→ What you have to do: Bring together all lines of the material below that contain the string "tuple".

■ ■ ■ ■

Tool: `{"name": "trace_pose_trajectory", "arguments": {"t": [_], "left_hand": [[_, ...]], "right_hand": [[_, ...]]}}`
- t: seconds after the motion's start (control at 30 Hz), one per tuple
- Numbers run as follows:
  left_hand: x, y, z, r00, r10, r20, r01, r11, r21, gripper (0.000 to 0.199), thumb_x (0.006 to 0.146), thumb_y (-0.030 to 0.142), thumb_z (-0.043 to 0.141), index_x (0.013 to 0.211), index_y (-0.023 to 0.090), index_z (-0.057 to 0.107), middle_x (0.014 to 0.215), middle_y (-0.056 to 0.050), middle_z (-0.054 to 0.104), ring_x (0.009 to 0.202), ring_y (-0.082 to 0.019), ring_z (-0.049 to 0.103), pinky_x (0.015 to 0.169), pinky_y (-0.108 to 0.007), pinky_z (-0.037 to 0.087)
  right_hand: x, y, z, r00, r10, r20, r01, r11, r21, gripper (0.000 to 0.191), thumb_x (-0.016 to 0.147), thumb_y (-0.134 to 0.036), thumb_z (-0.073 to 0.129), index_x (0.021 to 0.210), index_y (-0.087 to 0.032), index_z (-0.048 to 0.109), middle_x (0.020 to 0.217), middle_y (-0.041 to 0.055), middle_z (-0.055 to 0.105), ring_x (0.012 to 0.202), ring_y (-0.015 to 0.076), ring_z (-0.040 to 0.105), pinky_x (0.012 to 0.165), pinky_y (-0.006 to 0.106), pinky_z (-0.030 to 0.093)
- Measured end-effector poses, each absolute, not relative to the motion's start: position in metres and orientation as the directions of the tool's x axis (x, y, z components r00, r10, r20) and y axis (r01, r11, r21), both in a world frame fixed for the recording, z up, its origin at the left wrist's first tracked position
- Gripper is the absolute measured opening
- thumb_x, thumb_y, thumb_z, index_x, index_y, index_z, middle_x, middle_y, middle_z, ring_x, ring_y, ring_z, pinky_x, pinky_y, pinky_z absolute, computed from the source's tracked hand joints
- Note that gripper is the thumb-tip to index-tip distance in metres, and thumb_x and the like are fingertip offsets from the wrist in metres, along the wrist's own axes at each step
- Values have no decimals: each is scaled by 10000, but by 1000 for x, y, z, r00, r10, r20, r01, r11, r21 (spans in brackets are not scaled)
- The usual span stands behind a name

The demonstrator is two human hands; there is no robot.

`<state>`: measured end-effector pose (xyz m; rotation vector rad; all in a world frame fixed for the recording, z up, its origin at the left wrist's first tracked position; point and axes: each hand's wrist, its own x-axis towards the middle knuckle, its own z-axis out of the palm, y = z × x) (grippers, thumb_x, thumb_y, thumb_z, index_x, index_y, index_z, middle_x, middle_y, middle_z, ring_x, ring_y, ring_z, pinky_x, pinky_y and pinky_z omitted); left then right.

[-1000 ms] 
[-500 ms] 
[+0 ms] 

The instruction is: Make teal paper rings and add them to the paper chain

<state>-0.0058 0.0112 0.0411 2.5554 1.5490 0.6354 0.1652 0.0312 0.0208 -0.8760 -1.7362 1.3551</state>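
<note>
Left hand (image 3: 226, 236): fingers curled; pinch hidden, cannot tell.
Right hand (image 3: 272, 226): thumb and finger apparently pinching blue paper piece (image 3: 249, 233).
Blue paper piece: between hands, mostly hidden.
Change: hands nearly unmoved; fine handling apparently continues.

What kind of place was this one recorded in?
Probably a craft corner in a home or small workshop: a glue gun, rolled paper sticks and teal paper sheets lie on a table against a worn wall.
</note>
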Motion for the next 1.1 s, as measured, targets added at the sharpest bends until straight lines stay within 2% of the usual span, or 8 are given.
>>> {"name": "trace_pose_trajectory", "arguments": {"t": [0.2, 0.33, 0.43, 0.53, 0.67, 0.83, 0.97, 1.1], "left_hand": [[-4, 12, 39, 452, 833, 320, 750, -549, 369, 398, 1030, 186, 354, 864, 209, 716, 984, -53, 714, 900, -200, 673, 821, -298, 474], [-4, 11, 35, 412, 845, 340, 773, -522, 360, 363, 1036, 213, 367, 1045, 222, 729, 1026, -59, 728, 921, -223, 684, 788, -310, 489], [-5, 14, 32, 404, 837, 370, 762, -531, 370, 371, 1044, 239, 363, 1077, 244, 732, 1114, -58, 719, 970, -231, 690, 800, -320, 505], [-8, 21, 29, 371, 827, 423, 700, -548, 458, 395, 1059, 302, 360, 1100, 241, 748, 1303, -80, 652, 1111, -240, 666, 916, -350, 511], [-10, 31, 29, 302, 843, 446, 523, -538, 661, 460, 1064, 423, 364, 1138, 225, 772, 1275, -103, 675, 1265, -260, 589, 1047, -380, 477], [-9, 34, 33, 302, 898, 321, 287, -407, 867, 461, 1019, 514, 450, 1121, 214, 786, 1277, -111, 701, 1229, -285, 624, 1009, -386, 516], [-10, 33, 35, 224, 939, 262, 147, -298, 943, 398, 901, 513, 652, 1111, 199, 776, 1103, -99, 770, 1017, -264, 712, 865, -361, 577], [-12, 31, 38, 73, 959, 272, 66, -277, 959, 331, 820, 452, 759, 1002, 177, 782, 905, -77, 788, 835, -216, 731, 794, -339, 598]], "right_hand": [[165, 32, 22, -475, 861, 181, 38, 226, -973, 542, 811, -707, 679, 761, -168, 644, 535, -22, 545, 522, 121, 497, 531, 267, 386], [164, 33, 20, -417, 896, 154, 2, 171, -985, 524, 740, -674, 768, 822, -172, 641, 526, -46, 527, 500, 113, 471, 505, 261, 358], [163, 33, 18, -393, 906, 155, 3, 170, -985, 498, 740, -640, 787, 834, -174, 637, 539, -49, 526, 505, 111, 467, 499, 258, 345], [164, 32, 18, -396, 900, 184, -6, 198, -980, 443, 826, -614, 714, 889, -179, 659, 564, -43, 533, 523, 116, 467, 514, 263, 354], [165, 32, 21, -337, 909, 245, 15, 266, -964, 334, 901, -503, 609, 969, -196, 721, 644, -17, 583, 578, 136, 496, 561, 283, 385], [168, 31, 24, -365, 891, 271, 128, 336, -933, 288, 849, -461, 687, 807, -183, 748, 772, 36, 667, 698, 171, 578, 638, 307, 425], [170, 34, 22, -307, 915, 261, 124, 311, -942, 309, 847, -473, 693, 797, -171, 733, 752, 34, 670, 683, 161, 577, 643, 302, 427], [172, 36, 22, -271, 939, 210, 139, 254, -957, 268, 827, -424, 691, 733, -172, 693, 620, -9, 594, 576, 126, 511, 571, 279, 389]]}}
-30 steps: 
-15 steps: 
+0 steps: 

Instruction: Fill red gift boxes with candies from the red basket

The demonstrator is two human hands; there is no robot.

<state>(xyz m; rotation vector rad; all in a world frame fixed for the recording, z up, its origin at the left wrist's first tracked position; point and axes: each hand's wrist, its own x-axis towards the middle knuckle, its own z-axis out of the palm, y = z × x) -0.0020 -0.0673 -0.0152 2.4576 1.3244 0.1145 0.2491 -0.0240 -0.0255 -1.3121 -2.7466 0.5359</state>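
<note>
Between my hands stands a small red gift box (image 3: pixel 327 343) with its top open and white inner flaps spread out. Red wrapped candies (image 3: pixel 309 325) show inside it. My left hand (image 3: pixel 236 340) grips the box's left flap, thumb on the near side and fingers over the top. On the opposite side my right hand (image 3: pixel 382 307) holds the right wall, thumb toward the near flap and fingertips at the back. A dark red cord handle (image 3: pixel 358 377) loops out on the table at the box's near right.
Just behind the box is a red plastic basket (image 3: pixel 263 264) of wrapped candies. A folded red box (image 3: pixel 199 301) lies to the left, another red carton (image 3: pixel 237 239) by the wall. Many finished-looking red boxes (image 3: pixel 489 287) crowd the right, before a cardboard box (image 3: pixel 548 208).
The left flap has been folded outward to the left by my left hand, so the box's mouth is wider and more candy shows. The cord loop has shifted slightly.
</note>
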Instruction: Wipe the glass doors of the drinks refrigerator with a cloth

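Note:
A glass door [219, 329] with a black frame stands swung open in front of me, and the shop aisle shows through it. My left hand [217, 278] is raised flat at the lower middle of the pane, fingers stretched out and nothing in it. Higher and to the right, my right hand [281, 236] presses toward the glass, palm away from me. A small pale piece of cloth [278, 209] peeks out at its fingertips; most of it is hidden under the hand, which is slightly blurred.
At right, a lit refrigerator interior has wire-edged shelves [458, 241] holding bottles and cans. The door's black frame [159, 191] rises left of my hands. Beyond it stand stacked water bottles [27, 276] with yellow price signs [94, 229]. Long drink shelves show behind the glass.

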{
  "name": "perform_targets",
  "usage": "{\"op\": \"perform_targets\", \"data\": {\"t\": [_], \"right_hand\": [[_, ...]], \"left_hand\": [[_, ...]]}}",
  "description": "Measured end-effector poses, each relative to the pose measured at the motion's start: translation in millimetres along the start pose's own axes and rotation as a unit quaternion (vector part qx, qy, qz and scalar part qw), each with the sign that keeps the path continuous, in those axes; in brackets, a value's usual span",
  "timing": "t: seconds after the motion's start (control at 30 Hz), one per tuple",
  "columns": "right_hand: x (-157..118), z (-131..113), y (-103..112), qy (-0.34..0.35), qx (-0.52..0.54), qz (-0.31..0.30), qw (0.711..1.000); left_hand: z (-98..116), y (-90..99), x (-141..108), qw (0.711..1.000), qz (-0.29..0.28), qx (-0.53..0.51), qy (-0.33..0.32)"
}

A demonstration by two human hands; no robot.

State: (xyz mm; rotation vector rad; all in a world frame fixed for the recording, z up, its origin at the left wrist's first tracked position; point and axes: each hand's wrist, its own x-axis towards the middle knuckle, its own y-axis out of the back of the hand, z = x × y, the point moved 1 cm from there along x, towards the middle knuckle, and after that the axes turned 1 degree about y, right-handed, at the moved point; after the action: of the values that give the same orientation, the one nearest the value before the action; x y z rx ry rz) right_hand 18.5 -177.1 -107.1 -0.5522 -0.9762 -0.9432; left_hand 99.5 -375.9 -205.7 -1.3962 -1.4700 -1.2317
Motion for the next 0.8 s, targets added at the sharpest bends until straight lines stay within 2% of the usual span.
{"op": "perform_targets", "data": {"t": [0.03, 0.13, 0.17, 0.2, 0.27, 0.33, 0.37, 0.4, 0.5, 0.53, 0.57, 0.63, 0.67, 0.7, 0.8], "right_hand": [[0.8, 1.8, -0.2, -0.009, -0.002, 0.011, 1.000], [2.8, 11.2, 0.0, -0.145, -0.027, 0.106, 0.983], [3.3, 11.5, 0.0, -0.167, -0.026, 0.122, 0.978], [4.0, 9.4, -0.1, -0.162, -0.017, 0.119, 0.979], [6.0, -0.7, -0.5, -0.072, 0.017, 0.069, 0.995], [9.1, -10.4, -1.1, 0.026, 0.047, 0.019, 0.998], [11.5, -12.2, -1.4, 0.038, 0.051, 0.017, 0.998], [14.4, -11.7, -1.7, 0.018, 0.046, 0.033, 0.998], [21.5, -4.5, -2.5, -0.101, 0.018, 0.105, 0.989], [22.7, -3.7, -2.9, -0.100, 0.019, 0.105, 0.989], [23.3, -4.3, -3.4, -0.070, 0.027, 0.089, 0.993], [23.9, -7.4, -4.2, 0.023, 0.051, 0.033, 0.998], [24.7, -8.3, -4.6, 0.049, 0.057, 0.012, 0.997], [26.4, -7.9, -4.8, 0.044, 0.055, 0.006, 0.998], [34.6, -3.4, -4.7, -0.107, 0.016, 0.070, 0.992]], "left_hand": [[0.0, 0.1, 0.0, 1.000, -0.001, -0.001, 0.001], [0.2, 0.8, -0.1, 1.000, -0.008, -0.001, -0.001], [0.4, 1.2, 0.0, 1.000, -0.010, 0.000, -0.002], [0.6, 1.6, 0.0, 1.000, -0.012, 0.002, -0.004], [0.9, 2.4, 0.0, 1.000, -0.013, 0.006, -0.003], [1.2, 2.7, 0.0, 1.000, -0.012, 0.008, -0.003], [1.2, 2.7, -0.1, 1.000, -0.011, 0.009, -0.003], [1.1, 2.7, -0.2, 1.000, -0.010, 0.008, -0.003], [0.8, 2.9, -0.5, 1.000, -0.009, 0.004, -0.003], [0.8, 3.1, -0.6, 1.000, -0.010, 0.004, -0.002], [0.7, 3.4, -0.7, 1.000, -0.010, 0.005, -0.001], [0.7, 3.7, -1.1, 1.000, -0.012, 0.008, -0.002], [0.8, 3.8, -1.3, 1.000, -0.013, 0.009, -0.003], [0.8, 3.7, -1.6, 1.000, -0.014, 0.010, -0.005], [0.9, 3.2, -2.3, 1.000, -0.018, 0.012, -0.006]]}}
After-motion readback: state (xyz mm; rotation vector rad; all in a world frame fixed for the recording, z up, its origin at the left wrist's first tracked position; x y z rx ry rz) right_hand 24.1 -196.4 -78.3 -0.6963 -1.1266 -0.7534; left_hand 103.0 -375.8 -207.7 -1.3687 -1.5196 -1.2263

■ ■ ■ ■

→ Expected answer:
- t: seconds after the motion's start (control at 30 Hz), one per tuple
  "timing": "t: seconds after the motion's start (control at 30 Hz), one per tuple",

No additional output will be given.